Exercise: Your response needs to be the data below, retyped exactly.

Dataset section:
• • • •

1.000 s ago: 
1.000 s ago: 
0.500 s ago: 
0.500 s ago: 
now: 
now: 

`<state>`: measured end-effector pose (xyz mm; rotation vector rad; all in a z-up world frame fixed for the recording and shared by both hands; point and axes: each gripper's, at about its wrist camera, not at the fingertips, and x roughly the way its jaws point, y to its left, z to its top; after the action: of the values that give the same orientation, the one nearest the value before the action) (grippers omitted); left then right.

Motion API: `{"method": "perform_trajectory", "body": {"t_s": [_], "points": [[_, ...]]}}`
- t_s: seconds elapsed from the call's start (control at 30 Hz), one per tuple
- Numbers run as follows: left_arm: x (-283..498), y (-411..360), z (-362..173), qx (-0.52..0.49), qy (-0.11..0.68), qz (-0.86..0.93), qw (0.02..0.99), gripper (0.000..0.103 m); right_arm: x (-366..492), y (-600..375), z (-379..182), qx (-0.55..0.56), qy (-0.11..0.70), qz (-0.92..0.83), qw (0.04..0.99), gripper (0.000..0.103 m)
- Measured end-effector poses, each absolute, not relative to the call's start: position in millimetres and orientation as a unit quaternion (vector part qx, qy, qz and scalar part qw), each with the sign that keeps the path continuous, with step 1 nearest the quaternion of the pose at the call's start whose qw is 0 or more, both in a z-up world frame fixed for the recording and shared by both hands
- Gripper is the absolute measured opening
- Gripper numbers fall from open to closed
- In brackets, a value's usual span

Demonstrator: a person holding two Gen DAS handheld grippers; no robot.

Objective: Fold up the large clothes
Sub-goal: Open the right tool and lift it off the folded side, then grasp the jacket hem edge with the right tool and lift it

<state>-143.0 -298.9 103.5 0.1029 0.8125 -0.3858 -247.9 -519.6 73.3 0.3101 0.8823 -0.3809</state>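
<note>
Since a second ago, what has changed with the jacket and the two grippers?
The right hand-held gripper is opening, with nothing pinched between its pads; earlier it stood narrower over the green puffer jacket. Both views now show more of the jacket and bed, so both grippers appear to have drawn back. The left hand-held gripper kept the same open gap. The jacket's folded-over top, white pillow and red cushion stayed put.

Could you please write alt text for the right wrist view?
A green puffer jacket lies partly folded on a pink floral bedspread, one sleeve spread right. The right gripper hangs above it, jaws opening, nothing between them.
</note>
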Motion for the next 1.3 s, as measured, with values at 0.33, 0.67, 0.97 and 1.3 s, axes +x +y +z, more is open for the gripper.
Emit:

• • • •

Reply to the exercise:
1.000 s ago: 
1.000 s ago: 
0.500 s ago: 
0.500 s ago: 
now: 
now: 

`<state>`: measured end-effector pose (xyz mm; rotation vector rad; all in a z-up world frame fixed for the recording and shared by both hands; point and axes: each gripper's, at about its wrist camera, not at the fingertips, and x roughly the way its jaws point, y to its left, z to its top; after the action: of the values that give the same orientation, the one nearest the value before the action) (grippers omitted); left then right.

Motion API: `{"method": "perform_trajectory", "body": {"t_s": [_], "points": [[_, ...]]}}`
- t_s: seconds elapsed from the call's start (control at 30 Hz), one per tuple
- Numbers run as follows: left_arm: x (-283..498), y (-411..360), z (-362..173), qx (-0.52..0.49), qy (-0.11..0.68), qz (-0.86..0.93), qw (0.02..0.99), gripper (0.000..0.103 m); right_arm: x (-366..492), y (-600..375), z (-379..182), qx (-0.55..0.56), qy (-0.11..0.70), qz (-0.92..0.83), qw (0.04..0.99), gripper (0.000..0.103 m)
- Measured end-effector poses, each absolute, not relative to the call's start: position in millimetres and orientation as a unit quaternion (vector part qx, qy, qz and scalar part qw), each with the sign that keeps the path continuous, with step 1 nearest the quaternion of the pose at the call's start whose qw is 0 or more, both in a z-up world frame fixed for the recording and shared by both hands
- Gripper is the absolute measured opening
- Gripper numbers fall from open to closed
- In brackets, a value's usual span

Demonstrator: a person holding two Gen DAS handheld grippers; no robot.

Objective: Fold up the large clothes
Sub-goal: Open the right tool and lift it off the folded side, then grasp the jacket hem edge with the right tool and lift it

<state>-143.0 -298.9 103.5 0.1029 0.8125 -0.3858 -247.9 -519.6 73.3 0.3101 0.8823 -0.3809</state>
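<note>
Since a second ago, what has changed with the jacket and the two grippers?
The right hand-held gripper is opening, with nothing pinched between its pads; earlier it stood narrower over the green puffer jacket. Both views now show more of the jacket and bed, so both grippers appear to have drawn back. The left hand-held gripper kept the same open gap. The jacket's folded-over top, white pillow and red cushion stayed put.

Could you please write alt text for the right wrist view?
A green puffer jacket lies partly folded on a pink floral bedspread, one sleeve spread right. The right gripper hangs above it, jaws opening, nothing between them.
</note>
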Motion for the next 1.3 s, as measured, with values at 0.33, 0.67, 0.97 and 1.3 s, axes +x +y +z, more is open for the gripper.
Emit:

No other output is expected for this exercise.